I need to modify the vanilla implementation of the backward function and change the number of samples processed per layer during the backward propagation. Hence, I would like to know where I can find implementation of the backward pass that takes place layer by layer. I searched my installation and found that most of the heavylifting is being done inside Variable._execution_engine.run_backward(), but for some reason, I am not able to see the implementation of this method.
Do you really need to dig into the underlying code or would your use case be also possible by using backward hooks?
Unfortunately, I suspect that will not suffice. I need to modify the way pytorch is computing these gradients in the graph for a given mini-batch of data.
What I mean is, I would ideally want to buffer up some gradients (corresponding to data in a mini-batch) right before it back propagates those through layer i. Hence, just like the forward pass has been explicitly exposed (meaning that you can see how the data is flowing through the layers), I would ideally like to see the backward pass too.

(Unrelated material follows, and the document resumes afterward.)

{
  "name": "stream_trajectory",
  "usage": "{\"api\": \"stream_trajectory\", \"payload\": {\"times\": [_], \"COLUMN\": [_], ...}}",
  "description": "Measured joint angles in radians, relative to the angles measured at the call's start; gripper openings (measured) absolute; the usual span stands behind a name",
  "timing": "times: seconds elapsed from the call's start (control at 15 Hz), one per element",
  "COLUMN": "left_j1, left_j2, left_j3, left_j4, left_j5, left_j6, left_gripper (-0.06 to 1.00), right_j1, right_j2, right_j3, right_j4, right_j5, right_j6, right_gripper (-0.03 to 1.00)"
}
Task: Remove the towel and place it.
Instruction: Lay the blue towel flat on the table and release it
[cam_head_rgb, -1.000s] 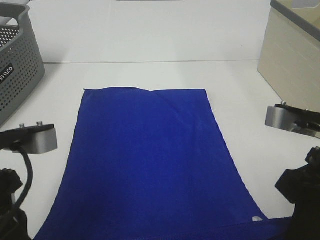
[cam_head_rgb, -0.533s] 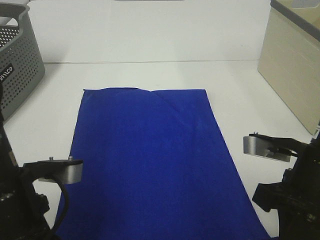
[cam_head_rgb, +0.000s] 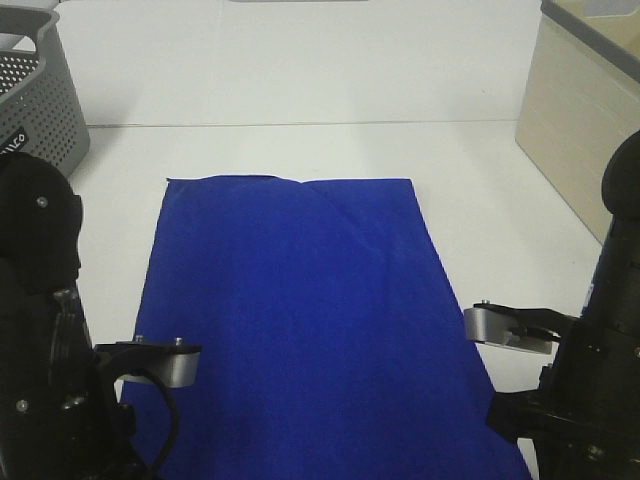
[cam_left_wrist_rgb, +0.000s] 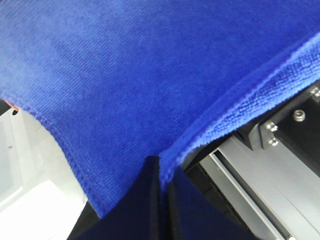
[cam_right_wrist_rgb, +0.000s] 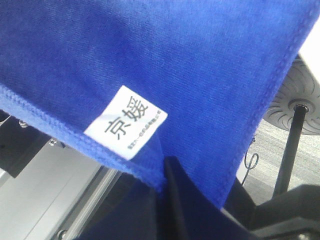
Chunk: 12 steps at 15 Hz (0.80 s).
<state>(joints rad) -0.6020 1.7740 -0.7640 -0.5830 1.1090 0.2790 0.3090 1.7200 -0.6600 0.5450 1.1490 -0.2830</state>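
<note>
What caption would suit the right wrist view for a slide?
The right gripper shut on the hem of the blue towel, next to its white tag printed with dark characters.

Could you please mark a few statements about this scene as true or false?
1. The left gripper is shut on an edge of the towel. True.
2. The towel lies inside the grey basket. False: it is spread on the white table, apart from the basket.
3. The right gripper is open, clear of the towel. False: it is shut on the towel's edge, beside the white tag.
4. A beige bin stands at the table's far right. True.
</note>
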Motion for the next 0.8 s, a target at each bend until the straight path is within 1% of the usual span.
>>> {"api": "stream_trajectory", "payload": {"times": [0.27,0.53,0.6,0.67,0.73,0.8], "left_j1": [-0.020,-0.020,-0.020,-0.020,-0.020,-0.020], "left_j2": [0.080,0.084,0.086,0.090,0.093,0.093], "left_j3": [-0.050,-0.080,-0.080,-0.080,-0.080,-0.080], "left_j4": [0.005,0.001,-0.001,-0.002,-0.003,-0.005], "left_j5": [-0.018,-0.023,-0.023,-0.023,-0.023,-0.022], "left_j6": [0.003,0.003,0.003,0.003,0.003,0.003], "left_gripper": [0.00,0.00,0.03,0.08,0.17,0.29], "right_j1": [0.000,0.000,0.000,0.000,0.000,0.000], "right_j2": [0.016,0.016,0.016,0.016,0.016,0.016], "right_j3": [0.001,0.001,0.001,0.001,0.001,0.001], "right_j4": [0.001,0.000,0.000,0.000,0.000,0.000], "right_j5": [-0.030,-0.049,-0.050,-0.051,-0.051,-0.054], "right_j6": [-0.031,-0.031,-0.031,-0.031,-0.029,-0.028], "right_gripper": [0.10,0.24,0.29,0.36,0.44,0.51]}}
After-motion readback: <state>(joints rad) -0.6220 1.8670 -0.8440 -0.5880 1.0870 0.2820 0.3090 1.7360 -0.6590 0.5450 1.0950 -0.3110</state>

Let me try to explain myself a bit further. I want to perform training (backward and forward pass) using different batch sizes for every layer. I hence need to change the implementation of backward().
Moreover, I have come to understand that it is common to reduce (average out) the losses at the last layer for all samples in a mini-batch and then back-propagate the single value. I would hence like to know if the back-propagation at intermediate layers also takes place in the same manner? Also, do we (if yes, can I see the code) store the intermediate activations of all samples at all layers, or are they reduced as well?